▼
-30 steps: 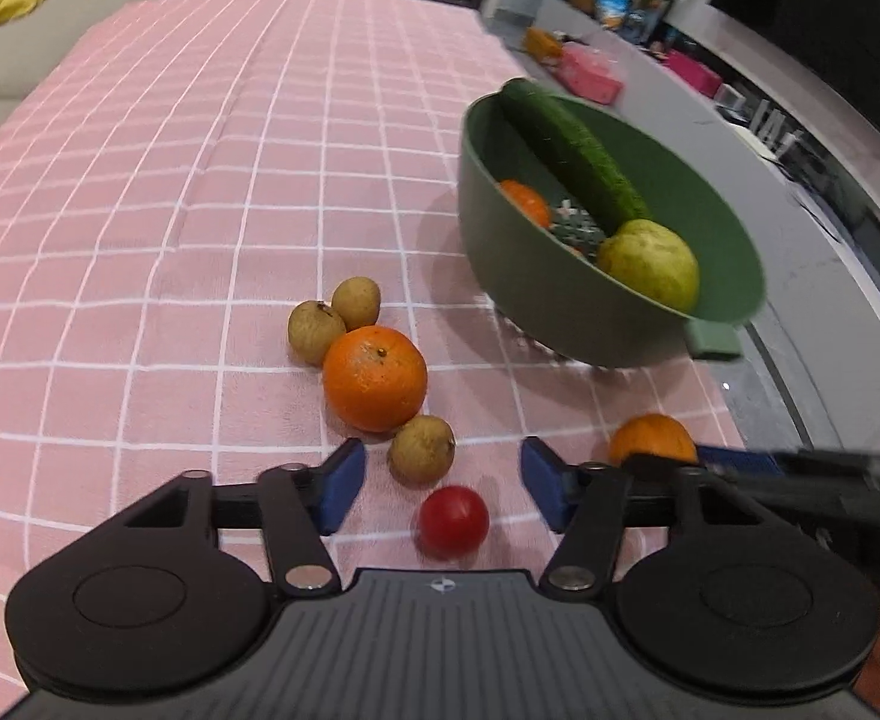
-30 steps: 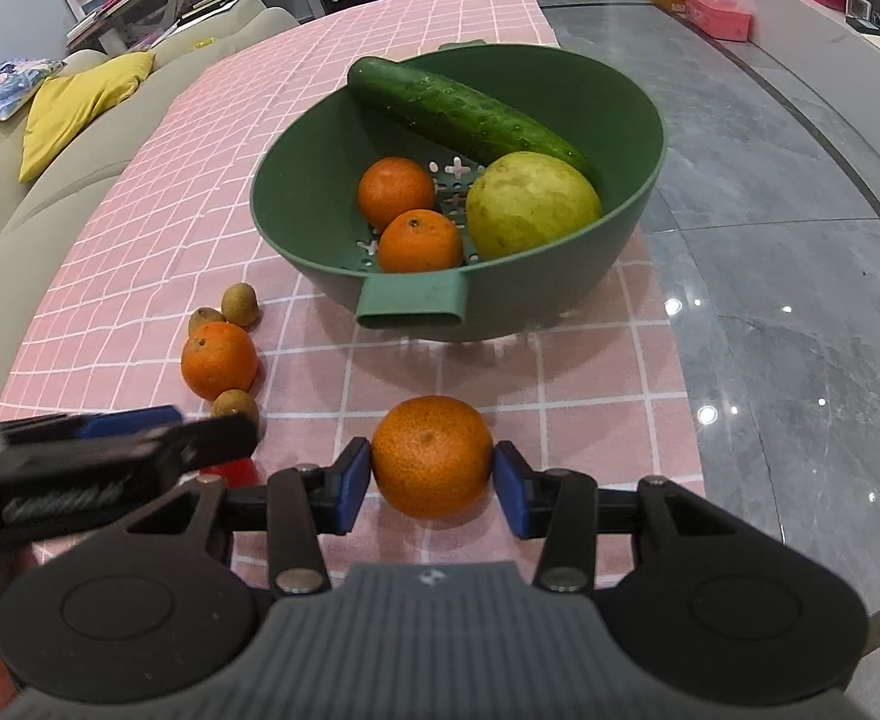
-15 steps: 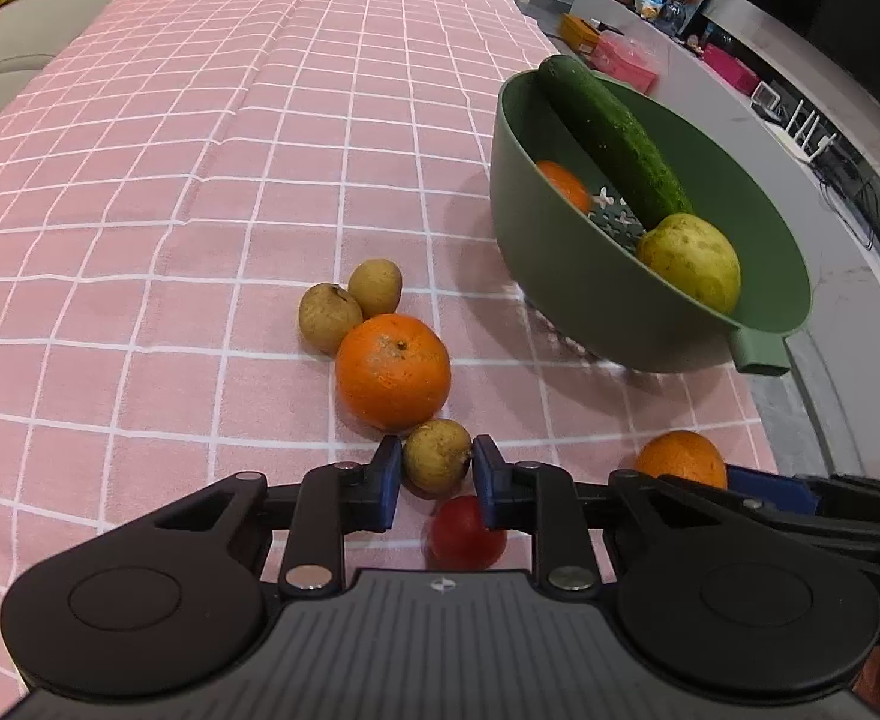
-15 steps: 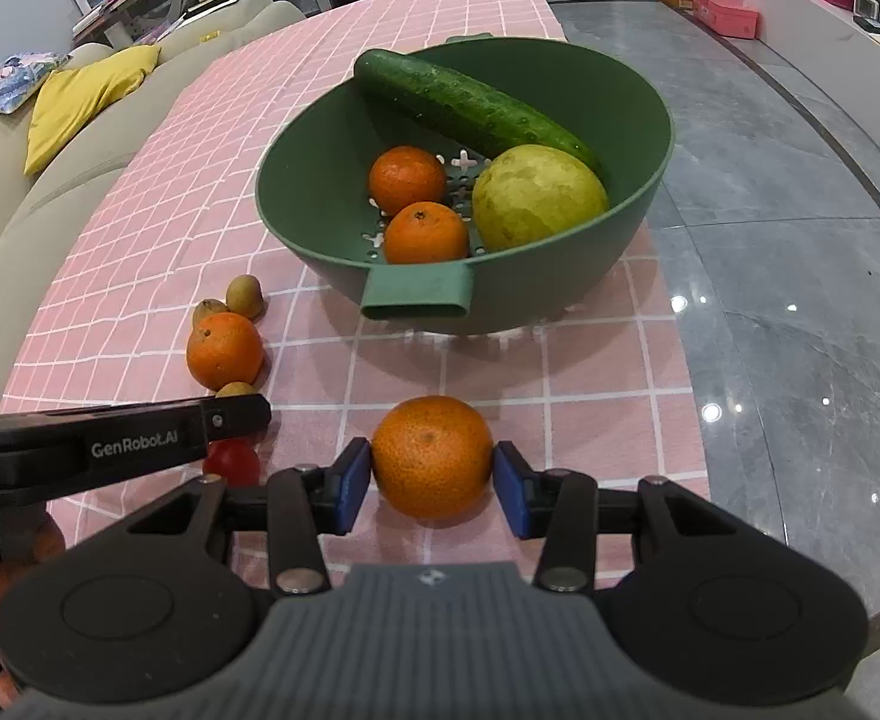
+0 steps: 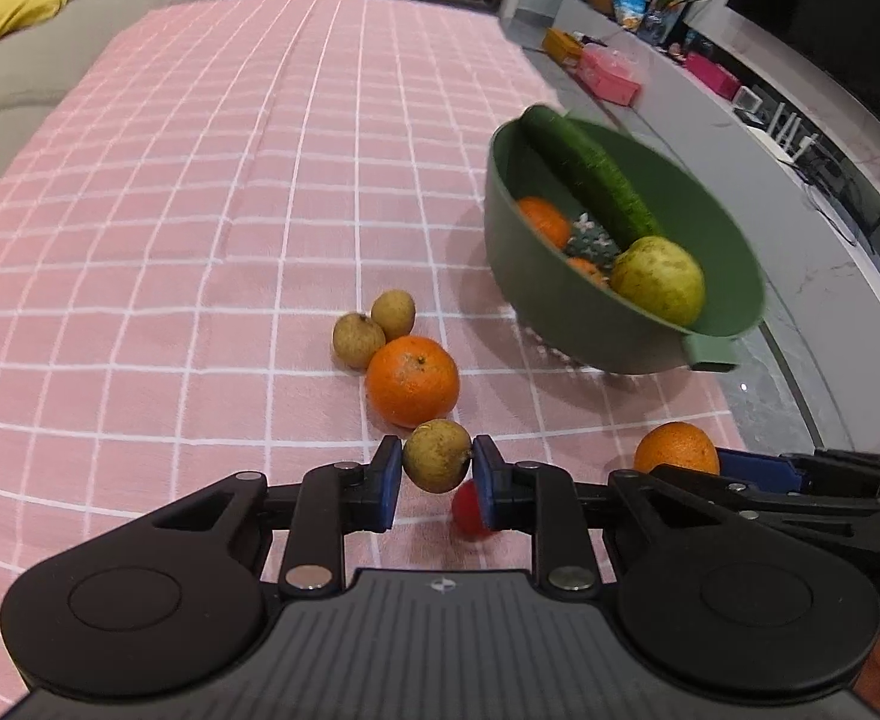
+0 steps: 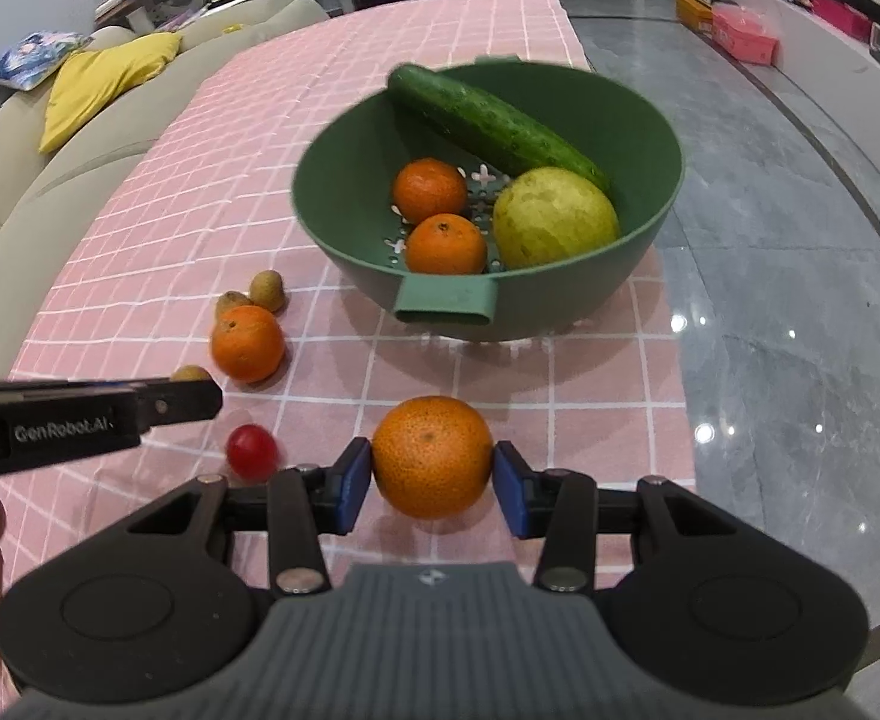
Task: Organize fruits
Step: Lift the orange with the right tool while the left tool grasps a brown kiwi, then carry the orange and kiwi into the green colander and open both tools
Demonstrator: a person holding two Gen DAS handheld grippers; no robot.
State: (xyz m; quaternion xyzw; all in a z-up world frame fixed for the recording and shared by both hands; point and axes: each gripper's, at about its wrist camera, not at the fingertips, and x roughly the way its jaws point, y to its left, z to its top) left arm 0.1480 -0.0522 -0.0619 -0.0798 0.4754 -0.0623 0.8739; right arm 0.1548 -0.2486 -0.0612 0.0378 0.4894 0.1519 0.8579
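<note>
Pink checked cloth [image 5: 212, 228] covers the table, and a green bowl [image 6: 637, 276] sits on it with a cucumber [image 6: 493, 123], a pear and two oranges inside. Nearby, the left gripper [image 5: 437, 474] pinches a small brown fruit [image 5: 437, 463] — lifted just above a red tomato [image 6: 252, 451]. The right gripper [image 6: 433, 474] squeezes an orange [image 6: 433, 456] — close in front of the bowl.

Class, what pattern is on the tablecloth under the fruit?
The tablecloth is pink with a white grid of squares, clearest in the left wrist view.
</note>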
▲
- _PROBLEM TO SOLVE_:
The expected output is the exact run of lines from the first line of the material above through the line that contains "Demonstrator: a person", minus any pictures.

- _EXERCISE OUTPUT_:
-30 steps: 
-30 steps: 
-15 steps: 
-15 steps: 
+0 steps: 
+0 steps: 
Task: Organize fruits
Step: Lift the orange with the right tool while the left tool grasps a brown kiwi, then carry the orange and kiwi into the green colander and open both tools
Demonstrator: a person holding two Gen DAS handheld grippers; no robot.

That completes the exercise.